Hardboiled Superstars Ed Brubaker & Megan Abbott Discuss Comic Conventions, Criminals & Hollywood

Comics Features Ed Brubaker & Megan Abbott
Hardboiled Superstars Ed Brubaker & Megan Abbott Discuss Comic Conventions, Criminals & Hollywood

Over the years, Paste Comics has had the privilege of playing fly-on-the-wall to a handful of truly impressive creator chats: Bitch Planet co-creator Kelly Sue DeConnick and The Handmaid’s Tale author Margaret Atwood; Hellboy mastermind Mike Mignola and international art legend Geof Darrow; Punisher scribes and punks-made-good Rick Remender and Matthew Rosenberg; and more. With just over 24 hours left on the clock for Paste Comics as its own section, we had to add just one more to the list: crime/noir superstars Ed Brubaker and Megan Abbott, who chatted over email and were kind enough to let us host the result.

Brubaker has a decades-long career in comics under his belt, pivoting from respected runs on titles like Catwoman and Captain America to his highly acclaimed original work, most of it with artist Sean Phillips at Image Comics. From Criminal to Incognito, Fatale, The Fade Out, Kill or Be Killed and back to Criminal, Brubaker and Phillips have established themselves as the names in crime comics. Brubaker has followed his noir sensibilities to Hollywood, contributing to HBO’s Westworld and teaming up with director Nicolas Winding Refn for Too Old to Die Young at Amazon.

While Abbott has contributed only a few times to the world of comics, her name is all but synonymous with modern hardboiled crime.

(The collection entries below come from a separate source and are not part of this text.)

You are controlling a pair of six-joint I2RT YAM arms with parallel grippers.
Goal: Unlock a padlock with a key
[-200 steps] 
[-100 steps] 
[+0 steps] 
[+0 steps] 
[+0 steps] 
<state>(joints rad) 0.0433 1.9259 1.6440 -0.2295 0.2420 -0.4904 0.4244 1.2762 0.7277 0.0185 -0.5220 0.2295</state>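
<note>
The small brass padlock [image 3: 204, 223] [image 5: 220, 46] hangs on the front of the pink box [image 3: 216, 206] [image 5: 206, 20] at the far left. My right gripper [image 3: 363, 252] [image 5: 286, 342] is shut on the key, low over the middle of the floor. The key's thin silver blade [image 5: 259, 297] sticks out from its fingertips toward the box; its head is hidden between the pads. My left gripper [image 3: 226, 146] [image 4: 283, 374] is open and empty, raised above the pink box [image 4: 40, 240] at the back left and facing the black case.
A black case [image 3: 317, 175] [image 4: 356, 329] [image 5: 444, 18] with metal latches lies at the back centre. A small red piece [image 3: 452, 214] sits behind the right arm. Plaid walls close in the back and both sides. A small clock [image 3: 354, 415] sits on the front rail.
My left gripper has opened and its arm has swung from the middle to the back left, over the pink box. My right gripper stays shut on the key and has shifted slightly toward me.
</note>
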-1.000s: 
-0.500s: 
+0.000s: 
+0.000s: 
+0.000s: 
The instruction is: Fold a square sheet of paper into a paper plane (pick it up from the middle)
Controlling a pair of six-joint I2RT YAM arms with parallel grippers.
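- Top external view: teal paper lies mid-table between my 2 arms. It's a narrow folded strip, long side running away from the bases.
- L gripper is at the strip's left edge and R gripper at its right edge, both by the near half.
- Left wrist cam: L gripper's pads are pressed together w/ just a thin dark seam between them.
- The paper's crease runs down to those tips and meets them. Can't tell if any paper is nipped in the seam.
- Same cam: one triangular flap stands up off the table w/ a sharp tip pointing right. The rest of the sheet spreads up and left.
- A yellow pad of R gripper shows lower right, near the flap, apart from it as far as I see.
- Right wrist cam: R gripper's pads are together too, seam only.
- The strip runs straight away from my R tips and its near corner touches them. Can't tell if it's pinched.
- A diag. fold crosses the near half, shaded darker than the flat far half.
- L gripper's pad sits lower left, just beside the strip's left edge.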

Lending a much-needed female perspective to a genre infamous for flattening women to dames, broads or dead bodies, Abbott has won or been nominated for the Hammett Prize, the Shirley Jackson Prize, the Los Angeles Times Book Prize, the International Thriller Writers Award and multiple Edgar awards. Abbott also contributed to HBO’s acclaimed The Deuce, and is hard at work adapting two of her novels for film and television.

Paste readers can follow along with their chat below, and can find ample examples of both Brubaker’s and Abbott’s work at their local comic and book stores.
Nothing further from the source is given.